» **The problem**
Reproduce every line of the material below exactly. No pictures belong in the copy.
————————
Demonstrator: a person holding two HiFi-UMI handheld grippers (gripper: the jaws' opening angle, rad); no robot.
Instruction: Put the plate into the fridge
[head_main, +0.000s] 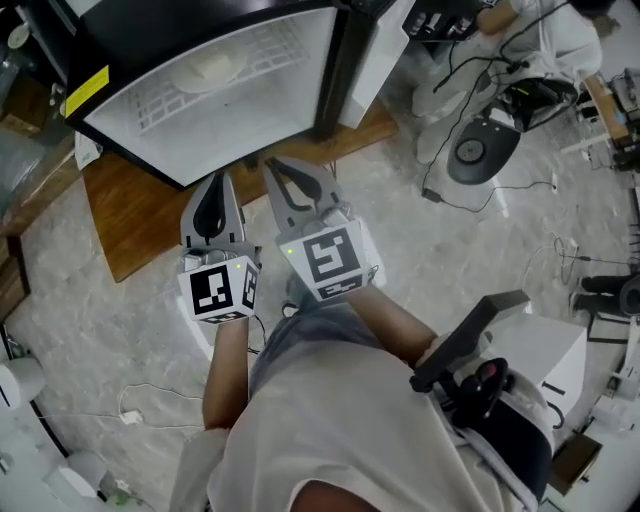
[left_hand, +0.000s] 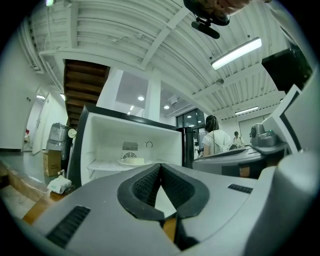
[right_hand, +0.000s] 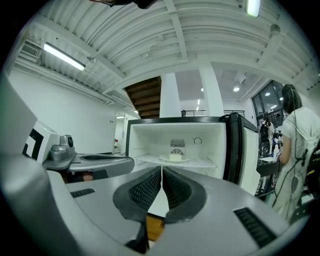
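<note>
Pointing level at the open fridge, the left gripper and right gripper are close side by side. Both have jaws closed tip to tip with nothing between them. Just past them is a wooden board under the fridge, on pale marbled floor with a white cable lying loose. The plate is inside the fridge on the white wire shelf, toward the back below the vent. It is round, pale and shallow, and carries a small pale block I can't identify. The fridge has a white interior and black frame, with its door open at right. Beyond are a wooden stair, a strip light on the ribbed ceiling, and a person in white at right.
</note>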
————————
» **Written answer**
Demonstrator: a person holding two HiFi-UMI handheld grippers (gripper: the jaws' opening angle, rad); no robot.
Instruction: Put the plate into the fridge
[head_main, +0.000s] 
[left_hand, +0.000s] 
[right_hand, +0.000s] 
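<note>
Pointing level at the open fridge, the left gripper and right gripper are close side by side. Both have jaws closed tip to tip with nothing between them. Just past them is a wooden board under the fridge, on pale marbled floor with a white cable lying loose. The plate is inside the fridge on the white wire shelf, toward the back below the vent. It is round, pale and shallow, and carries a small pale block I can't identify. The fridge has a white interior and black frame, with its door open at right. Beyond are a wooden stair, a strip light on the ribbed ceiling, and a person in white at right.
</note>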

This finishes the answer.